Jean-Marc_Nattier,_Portrait_de_Pierre-Augustin_Caron_de_Beaumarchais_(1755)Pierre-Augustin Caron de Beaumarchais (1732-1799) est aussi célèbre pour sa vie mouvementée que pour ses pièces de théâtre. C’est très jeune, en tant qu’horloger, qu’il pénètre à la Cour.

A partir de 1760, Beaumarchais poursuit en parallèle une carrière d’homme d’affaires et d’homme de lettres. Ses deux premières pièces, sont des drames : Eugénie ou la Vertu du désespoir en 1767 et Les Deux Amis ou le Négociant de Lyon en 1770. Elles sont toutes deux des échecs.

A la suite d’un duel, Beaumarchais est incarcéré, puis, en 1773, il perd son procès contre le Comte de La Blache.  En 1774, le roi fait de lui un agent secret, en Angleterre et en Autriche.

La troisième pièce de Beaumarchais, Le Barbier de Séville, rencontre un vif succès en 1775, après toutefois des débuts difficiles qui obligent Beaumarchais à réécrire le texte : la comédie passe de 5 à 4 actes.  Il obtient du roi des subsides pour soutenir les Américains révoltés contre l’Angleterre, et est réhabilité par le Parlement.

Le 3 juillet 1777, lors d’un repas auquel il convie une trentaine d’auteurs, Beaumarchais propose la fondation de la première société des auteurs dramatiques.

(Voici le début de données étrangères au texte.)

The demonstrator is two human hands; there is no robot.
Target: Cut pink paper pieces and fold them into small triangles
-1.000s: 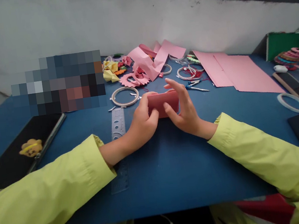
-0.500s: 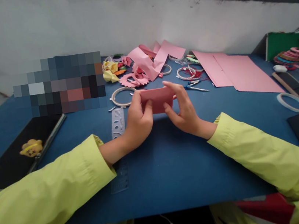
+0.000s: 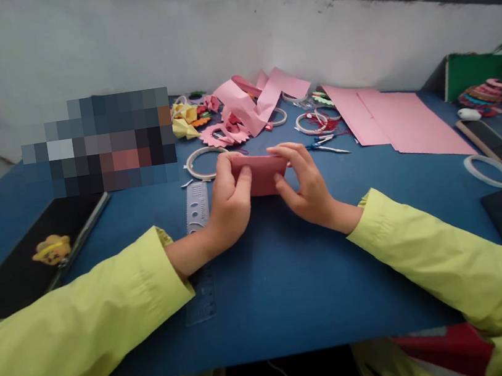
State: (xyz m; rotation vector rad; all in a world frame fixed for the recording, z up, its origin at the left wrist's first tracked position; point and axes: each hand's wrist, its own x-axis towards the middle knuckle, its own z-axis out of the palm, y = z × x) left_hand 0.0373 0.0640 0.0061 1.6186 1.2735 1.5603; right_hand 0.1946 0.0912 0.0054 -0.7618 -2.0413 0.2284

Après le succès du Barbier de Séville, Beaumarchais souhaite défendre le droit des auteurs face au monopole des Comédiens français et redéfinir les conditions de rétribution des auteurs. Le combat qu’il mène aboutit à la reconnaissance légale du droit d’auteur par l’Assemblée Constituante le 13 janvier 1791.

Créé en 1784 à la Comédie-Française, malgré l’opposition du roi, Le mariage de Figaro est un triomphe, et sera joué plus de cent fois de suite dès sa création.

Inquiété sous la Révolution Française, quoique membre du comité de salut public, il doit émigrer, et ne rentre qu’en 1796, trois ans avant sa mort.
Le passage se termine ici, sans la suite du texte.